Use up their resources

The party has a couple of mechanical resources—Aces, Supply, Control—but they also have a wealth of narrative resources you can put at risk or use up—the glass bottles they carry to create their brews could shatter on a hard fall, or their sensitive medical equipment could malfunction at an inopportune time.

This doesn’t always have to be permanent—their grapple hook might get pulled from their hands and stuck on a Gargatuan’s shoulder, for example.

Change the weather

In fiction, the world is a character that often reacts to the main character’s actions in a way that they don’t in real life—think of how many times a character walks, depressed, in the rain. Or how many thunderstorms just happen to reach their peak during the climactic battle. This can go both ways—an unexpected snowstorm could roll in at the worst possible time, or the sun could shine through as a result of you Helping them back up.

Keep in mind that many Monsters might control the weather, or be greatly affected by the weather, so having them react to the changes as they happen is also a fantastic idea.

Help them back up

The Guide is not an antagonistic role. Your job is not to hurt the characters, punish them, or push them. It’s to be a voice for the world, and the world of Ald-Amurra is, above all, kind. Sometimes when things go wrong, the answer isn’t to take away resources or destroy something, it’s to offer a hand. When the party fails and all seems lost, revealing the farmer they helped earlier has shown up with some rope and some friends is a great example—it shows that the party’s work means something to the people of this world.

You can also offer more abstract helping hands—an unexpected tree branch that could stop their fall, a crystal clear oasis in the middle of a desert, a healing herb just in grasping range.

Turn a Move around

Think about what a Move does for the party and how that might come back to haunt them.
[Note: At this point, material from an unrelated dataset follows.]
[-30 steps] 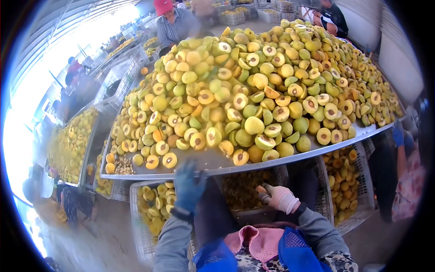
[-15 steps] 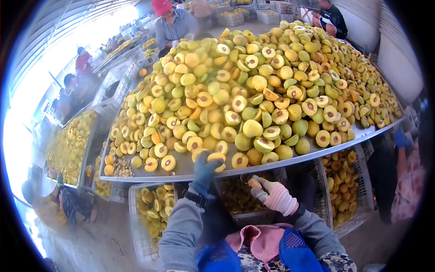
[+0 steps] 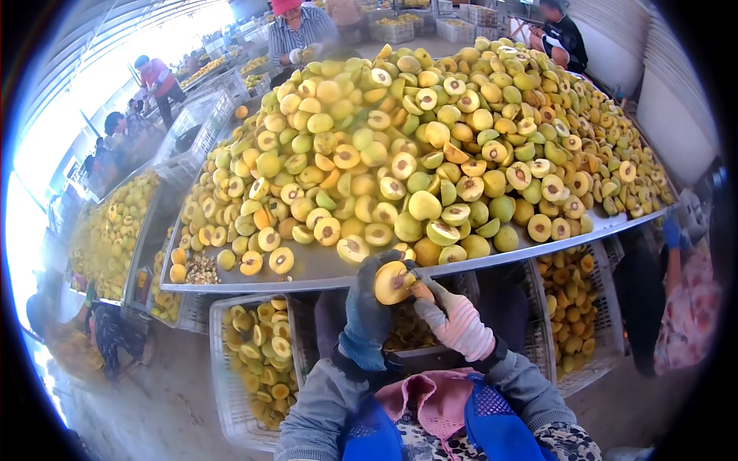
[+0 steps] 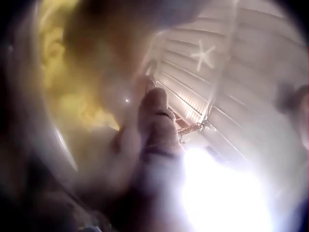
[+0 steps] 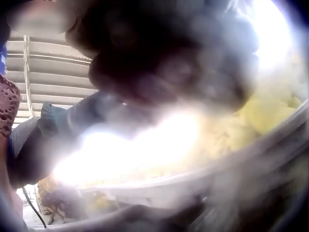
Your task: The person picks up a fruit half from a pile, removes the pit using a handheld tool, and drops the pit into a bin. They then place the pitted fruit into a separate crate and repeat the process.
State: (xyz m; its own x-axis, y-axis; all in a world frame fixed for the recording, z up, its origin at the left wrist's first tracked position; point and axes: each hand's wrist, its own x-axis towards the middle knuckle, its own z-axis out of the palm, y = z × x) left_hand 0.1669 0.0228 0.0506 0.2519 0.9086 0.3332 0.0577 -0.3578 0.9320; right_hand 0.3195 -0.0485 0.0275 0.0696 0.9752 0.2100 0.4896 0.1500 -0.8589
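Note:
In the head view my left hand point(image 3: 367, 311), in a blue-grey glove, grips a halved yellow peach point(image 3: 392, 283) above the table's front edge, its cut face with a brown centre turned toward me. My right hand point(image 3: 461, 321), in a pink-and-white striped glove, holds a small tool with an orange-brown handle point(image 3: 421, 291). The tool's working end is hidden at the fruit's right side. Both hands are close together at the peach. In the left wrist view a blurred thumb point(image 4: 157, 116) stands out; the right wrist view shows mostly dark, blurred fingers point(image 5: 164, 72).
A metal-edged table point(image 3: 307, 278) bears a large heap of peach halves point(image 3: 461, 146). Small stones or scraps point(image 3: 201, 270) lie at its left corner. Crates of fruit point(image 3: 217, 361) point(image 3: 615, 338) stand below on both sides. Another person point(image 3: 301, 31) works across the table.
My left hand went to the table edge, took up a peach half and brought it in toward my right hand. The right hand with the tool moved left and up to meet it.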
When they uncover information, perhaps it’s not welcome news, or maybe the resources they gathered attract some unwanted attention from Monsters, or even the parties behind the False Gold.

Show the Monster’s power

Monster’s are beautiful, but often in the same ways a fire can be. Their beauty is rooted in their power—be that the world trembling capabilities of the titanic Monsters whose shout can shatter mountains or the mischievous hijinks of the smaller Monsters, you want your party to know, roughly, what they’re up against and what could happen if they don’t get involved. Show the aftermath of the Monster’s rampage, show it in progress, show it in books, in flashbacks, and in folktales.

Show them a gap

Your party is well trained, tested, and experienced, but they don’t know everything. Trainings, Backgrounds, Moves and Specialities tend to make for very focused characters that have a lot of holes in their knowledge ripe for revealing.

You can also use this Move to show the party something they missed in their investigation—if they didn’t quite figure out what every single Wound does, or the exact abilities of the Monster they’re facing, it’s never a bad idea to show them exactly what they missed at the worst possible time.
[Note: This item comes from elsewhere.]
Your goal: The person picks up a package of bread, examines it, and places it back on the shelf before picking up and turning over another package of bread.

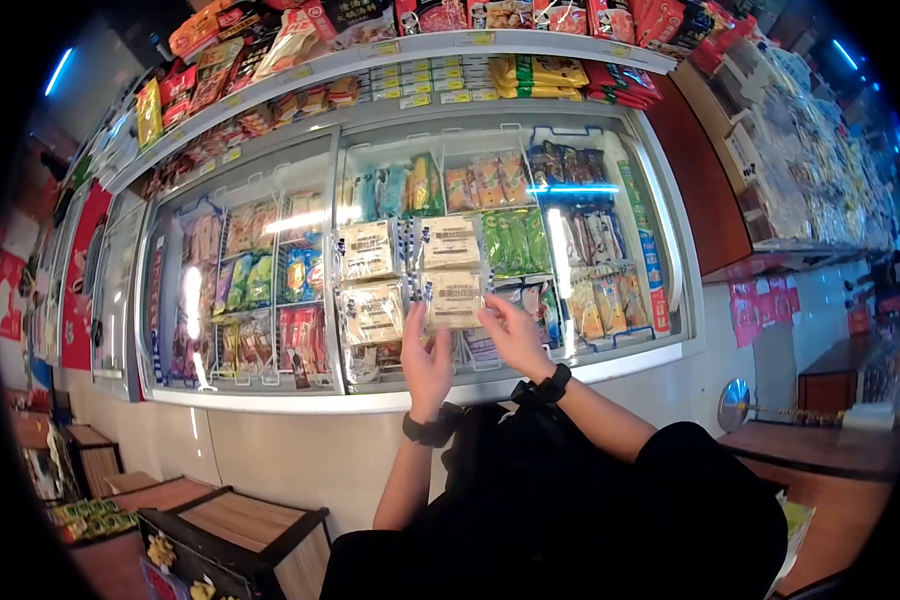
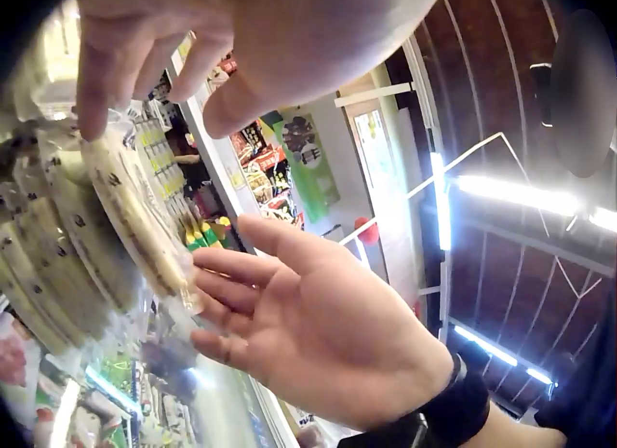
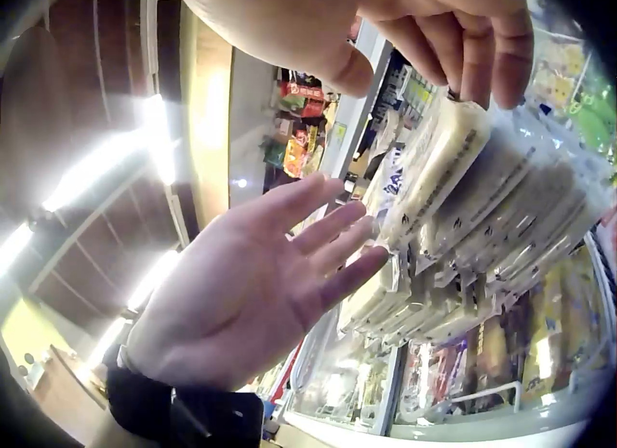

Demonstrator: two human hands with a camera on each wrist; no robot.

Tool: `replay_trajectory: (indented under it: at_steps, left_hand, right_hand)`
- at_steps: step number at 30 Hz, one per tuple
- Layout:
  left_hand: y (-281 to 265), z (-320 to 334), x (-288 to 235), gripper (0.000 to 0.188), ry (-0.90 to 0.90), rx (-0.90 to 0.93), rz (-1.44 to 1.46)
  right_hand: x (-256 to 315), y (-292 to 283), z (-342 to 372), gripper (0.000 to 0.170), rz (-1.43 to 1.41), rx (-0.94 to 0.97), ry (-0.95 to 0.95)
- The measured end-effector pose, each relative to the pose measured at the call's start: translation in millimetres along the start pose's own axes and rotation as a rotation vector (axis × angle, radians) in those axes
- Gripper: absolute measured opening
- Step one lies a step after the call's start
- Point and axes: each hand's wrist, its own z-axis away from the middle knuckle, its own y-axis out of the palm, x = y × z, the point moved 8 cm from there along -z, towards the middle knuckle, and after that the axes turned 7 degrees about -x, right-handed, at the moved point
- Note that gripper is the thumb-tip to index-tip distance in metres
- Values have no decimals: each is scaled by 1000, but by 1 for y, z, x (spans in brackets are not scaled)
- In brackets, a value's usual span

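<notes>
White-labelled clear packets lie in several stacks on the freezer's glass lid, such as the stack [image 1: 368, 250] at the upper left in the head view. The left hand [image 1: 428, 368] has its fingers at the near left edge of the lower-right packet [image 1: 455, 297]. At that packet's right edge are the fingertips of the right hand [image 1: 518, 338]. In the left wrist view, the right hand [image 2: 323, 323] shows an open palm, its fingers against the packet's end [image 2: 140, 221]. The left hand [image 3: 241, 284] is also spread, thumb apart, beside the stacks in the right wrist view.
Wrapped ice pops [image 1: 515, 243] fill wire baskets under the glass, inside the white freezer rim [image 1: 400, 402]. Shelves behind hold colourful food bags [image 1: 540, 72]. Bagged goods [image 1: 800, 140] stand at the right, and a wooden-topped box [image 1: 245, 520] is at the lower left.
</notes>
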Motion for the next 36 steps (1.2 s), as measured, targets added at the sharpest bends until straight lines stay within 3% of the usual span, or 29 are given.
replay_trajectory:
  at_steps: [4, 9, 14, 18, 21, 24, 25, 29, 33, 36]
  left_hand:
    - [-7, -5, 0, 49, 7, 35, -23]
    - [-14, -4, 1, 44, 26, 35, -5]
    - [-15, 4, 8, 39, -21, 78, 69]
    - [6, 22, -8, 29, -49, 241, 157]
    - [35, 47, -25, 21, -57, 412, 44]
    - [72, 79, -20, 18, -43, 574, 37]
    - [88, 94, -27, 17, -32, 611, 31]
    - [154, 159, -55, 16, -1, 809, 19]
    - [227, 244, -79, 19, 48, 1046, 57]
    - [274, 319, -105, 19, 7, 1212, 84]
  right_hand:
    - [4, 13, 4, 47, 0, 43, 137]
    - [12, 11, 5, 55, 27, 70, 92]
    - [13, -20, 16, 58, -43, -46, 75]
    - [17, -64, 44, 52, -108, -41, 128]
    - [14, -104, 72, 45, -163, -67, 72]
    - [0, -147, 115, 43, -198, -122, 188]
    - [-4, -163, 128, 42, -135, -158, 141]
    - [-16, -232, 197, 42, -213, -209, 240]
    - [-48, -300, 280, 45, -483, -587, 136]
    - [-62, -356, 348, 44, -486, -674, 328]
Put a wall between them and what they need

When it looks like the answer is just within reach, but a roll goes badly, or the party makes an unwise step in the wrong direction, complications and problems can spring up in a moment and change the entire situation.

Suddenly the problem isn’t just getting the thing they need, there’s a barrier between them. The town’s council might deny their request to explore the hidden grove for curitives, or the book that tells of the Monster’s power might get stolen from their hands by a mysterious masked thief. The thing they need is still within sight, but they have to clear the wall first.